C.B.: We are approaching it as a system-wide transformation, not a collection of isolated projects. That means aligning network planning, permitting, procurement, and execution capacity while strengthening digital tools and customer-facing processes because the transition involves data and service as much as cables and substations.
On investment, Creos is among the country’s largest industrial investors. We invested around €175 million last year, and our annual budgets could rise to €300–350 million in the coming years. That reflects the scale of electricity grid reinforcements, continued high-voltage upgrades, and the preparation of hydrogen infrastructure. Throughout, our priority remains unchanged: deliver safely, reliably, and with disciplined project governance.
Gas remains an important pillar in the energy system. How is Creos preparing the future of the gas network while maintaining day-to-day safety and reliability?
L.Z.: We know that, looking toward 2050, transporting methane will progressively decline as a core activity, but we don’t yet have a definitive view of the full phaseout pathway.
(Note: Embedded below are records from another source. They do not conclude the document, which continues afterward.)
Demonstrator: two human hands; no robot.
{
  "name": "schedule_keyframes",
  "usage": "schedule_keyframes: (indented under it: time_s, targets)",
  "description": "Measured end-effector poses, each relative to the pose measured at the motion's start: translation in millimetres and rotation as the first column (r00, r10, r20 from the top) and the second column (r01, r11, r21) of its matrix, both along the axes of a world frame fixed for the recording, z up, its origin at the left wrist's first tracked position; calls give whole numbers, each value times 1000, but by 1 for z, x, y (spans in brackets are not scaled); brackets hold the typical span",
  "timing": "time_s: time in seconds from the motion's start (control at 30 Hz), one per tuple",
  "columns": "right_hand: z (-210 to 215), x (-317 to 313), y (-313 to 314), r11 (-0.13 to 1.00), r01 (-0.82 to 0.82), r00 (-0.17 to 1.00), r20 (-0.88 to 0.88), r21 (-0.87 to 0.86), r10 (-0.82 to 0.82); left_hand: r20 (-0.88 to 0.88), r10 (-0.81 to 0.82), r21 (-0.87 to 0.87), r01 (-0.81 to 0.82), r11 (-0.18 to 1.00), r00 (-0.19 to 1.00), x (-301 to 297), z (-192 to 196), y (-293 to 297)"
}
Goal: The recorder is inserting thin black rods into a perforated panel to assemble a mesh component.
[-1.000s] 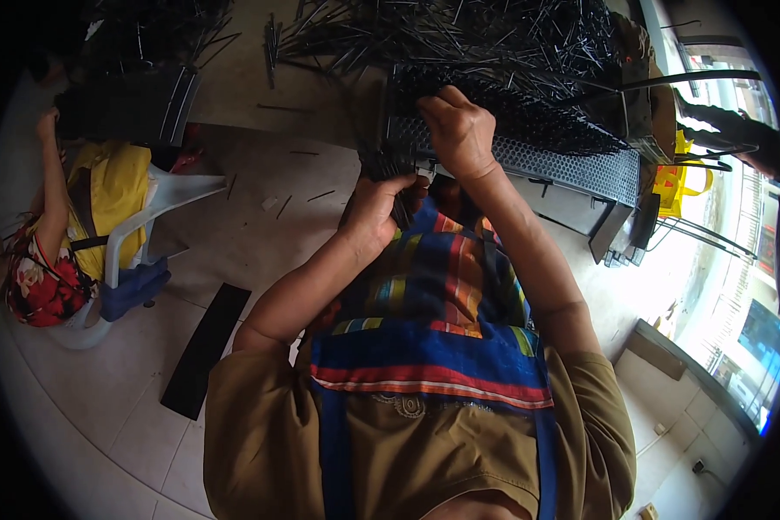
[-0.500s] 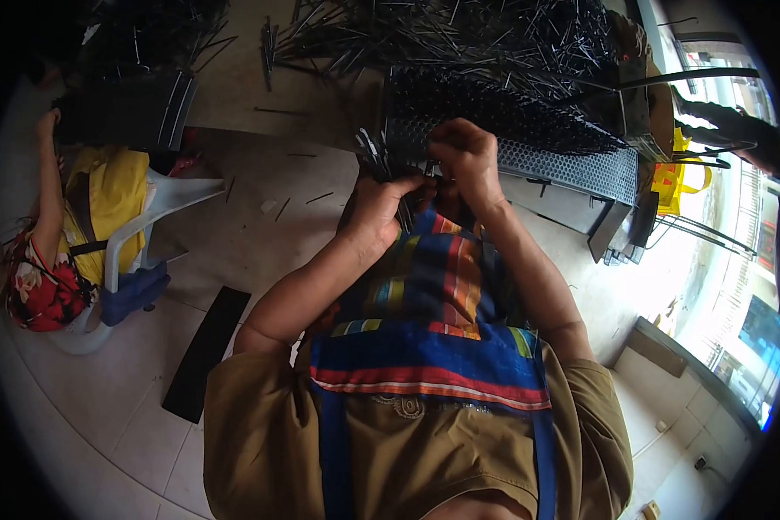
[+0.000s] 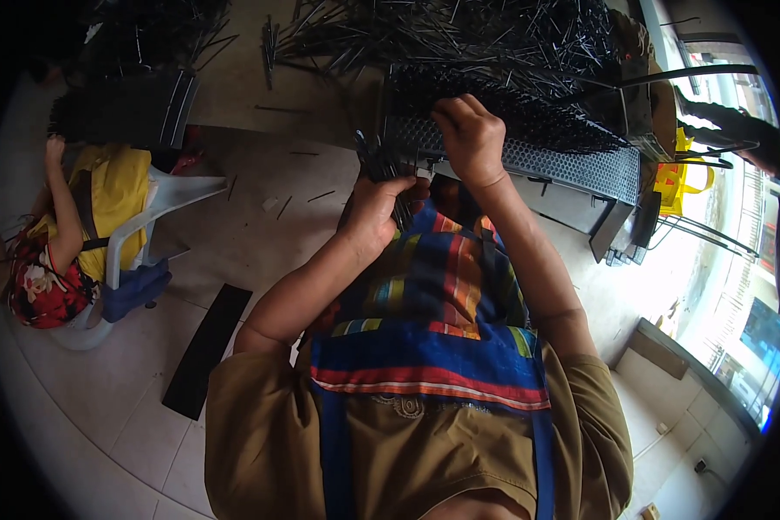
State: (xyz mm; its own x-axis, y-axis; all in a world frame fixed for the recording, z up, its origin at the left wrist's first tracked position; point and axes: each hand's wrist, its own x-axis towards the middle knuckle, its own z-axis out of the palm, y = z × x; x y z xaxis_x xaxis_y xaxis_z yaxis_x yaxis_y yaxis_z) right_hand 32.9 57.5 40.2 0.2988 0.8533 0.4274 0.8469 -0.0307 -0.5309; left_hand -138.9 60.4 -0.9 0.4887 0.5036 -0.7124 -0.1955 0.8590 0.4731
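My left hand (image 3: 373,212) is closed round a bundle of thin black sticks (image 3: 376,160), whose ends stick out above and below the fist. To its right and slightly farther off, my right hand (image 3: 477,143) is raised over the near part of a grey board full of holes (image 3: 572,167). Its fingers are pinched together, and whatever they hold, if anything, is too small to make out. Dense rows of black sticks (image 3: 529,113) stand in the board's far part. A striped, colourful apron (image 3: 442,347) covers my lap.
A heap of loose black sticks (image 3: 459,39) lies on the table behind the board. At left, a co-worker in a red flowered top (image 3: 48,290) sits on a white plastic chair (image 3: 160,204) by a black board (image 3: 121,108). A yellow bag (image 3: 667,186) hangs at right.
My right hand has risen away from beside my left hand and moved up over the holed board. My left hand stays in place with the bundle. The co-worker's hand has come down slightly.
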Motion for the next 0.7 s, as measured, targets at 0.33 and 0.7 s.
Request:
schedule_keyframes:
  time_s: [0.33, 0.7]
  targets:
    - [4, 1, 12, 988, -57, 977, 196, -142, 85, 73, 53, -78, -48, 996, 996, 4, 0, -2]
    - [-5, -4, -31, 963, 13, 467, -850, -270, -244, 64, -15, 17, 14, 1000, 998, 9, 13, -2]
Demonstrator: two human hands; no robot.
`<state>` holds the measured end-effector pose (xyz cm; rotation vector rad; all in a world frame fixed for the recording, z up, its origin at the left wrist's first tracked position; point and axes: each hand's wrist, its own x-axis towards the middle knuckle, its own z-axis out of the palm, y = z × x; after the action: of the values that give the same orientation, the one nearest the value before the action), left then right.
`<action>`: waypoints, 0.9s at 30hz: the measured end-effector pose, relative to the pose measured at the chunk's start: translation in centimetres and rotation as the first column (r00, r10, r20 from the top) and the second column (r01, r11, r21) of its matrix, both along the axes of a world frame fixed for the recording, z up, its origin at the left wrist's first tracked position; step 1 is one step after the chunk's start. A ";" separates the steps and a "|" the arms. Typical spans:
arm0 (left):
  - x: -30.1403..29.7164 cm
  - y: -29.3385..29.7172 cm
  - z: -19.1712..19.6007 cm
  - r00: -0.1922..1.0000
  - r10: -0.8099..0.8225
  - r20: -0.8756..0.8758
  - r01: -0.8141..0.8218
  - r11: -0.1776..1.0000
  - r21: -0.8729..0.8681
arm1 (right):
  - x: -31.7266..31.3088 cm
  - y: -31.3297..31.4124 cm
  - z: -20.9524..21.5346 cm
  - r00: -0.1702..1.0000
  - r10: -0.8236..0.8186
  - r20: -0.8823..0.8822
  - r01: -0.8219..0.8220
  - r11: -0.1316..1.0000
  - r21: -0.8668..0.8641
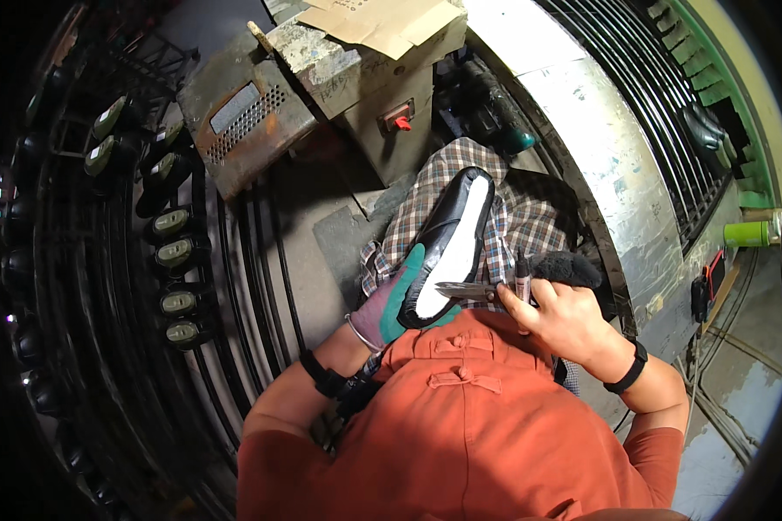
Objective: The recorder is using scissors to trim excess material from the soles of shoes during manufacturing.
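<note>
A black shoe (446,227) with a long white strip (463,252) along its underside lies sole up over my lap, toe and heel slanting from upper right to lower left. My left hand (393,304), in a purple and green glove, grips its lower end. In my bare right hand (554,317) is a slim silver tool with a pointed end (463,290); its exact kind is hard to tell. The tip lies over the white strip near the lower end. A small cylinder (522,276) stands up by my right fingers, next to a dark fuzzy thing (566,268).
Checked cloth (443,169) covers my legs. Ahead stands a worn metal machine (356,82) with a red switch (399,122) and cardboard (378,22) on top. Racks of dark shoes (175,252) fill the left. A metal conveyor edge (613,165) with rollers runs along the right.
</note>
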<state>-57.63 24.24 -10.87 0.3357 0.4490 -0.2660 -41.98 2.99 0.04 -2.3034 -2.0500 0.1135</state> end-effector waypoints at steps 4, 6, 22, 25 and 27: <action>0.0 0.0 0.2 0.995 0.097 -0.008 -0.097 0.978 -0.185 | 0.2 -0.2 -4.6 0.901 -0.121 -0.418 0.161 0.985 0.063; -0.2 0.1 -0.5 0.997 0.076 -0.033 -0.081 0.978 -0.191 | -1.0 0.6 -6.9 0.653 -0.200 -0.731 0.352 0.934 0.059; 0.0 3.0 0.9 0.986 0.160 0.036 -0.129 0.618 0.775 | -1.0 0.7 -10.7 -0.333 -0.076 -0.940 0.701 0.647 -0.301; 0.0 -2.5 3.5 0.959 0.282 0.010 -0.253 0.843 0.474 | -1.0 2.3 -8.8 -0.465 -0.085 -0.881 0.575 0.728 -0.374; 1.3 -2.3 3.7 0.963 0.268 0.038 -0.254 0.844 0.472 | -1.6 3.3 -8.4 -0.433 -0.043 -0.900 0.535 0.791 -0.295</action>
<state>-56.31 21.95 -7.19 0.7451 0.5827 0.1144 -43.57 6.33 -8.41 -1.2058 -0.2478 1.1348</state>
Today, there is still demand, and our mission is to ensure supply for all customers connected to our network.
What has changed is that we are no longer extending the network: the last planned extensions have been completed, and we follow the target plans agreed with municipalities. Operationally, we also reorganized our gas teams to strengthen transversal management across sites, improve planning, and better integrate field operations, while keeping local teams in place.
Hydrogen is moving from ambition to execution, with Creos designated as Luxembourg’s national hydrogen network operator and several cross-border backbone initiatives taking shape. What are the key priorities in the next few years, and where does HY4Link fit in?
C.B.: Our first priority is to translate hydrogen policy into a deliverable infrastructure plan. Creos Luxembourg Hydrogen was designated as Luxembourg’s national hydrogen network operator in November 2025, which comes with clear expectations on planning, transparency, and coordination with neighboring systems.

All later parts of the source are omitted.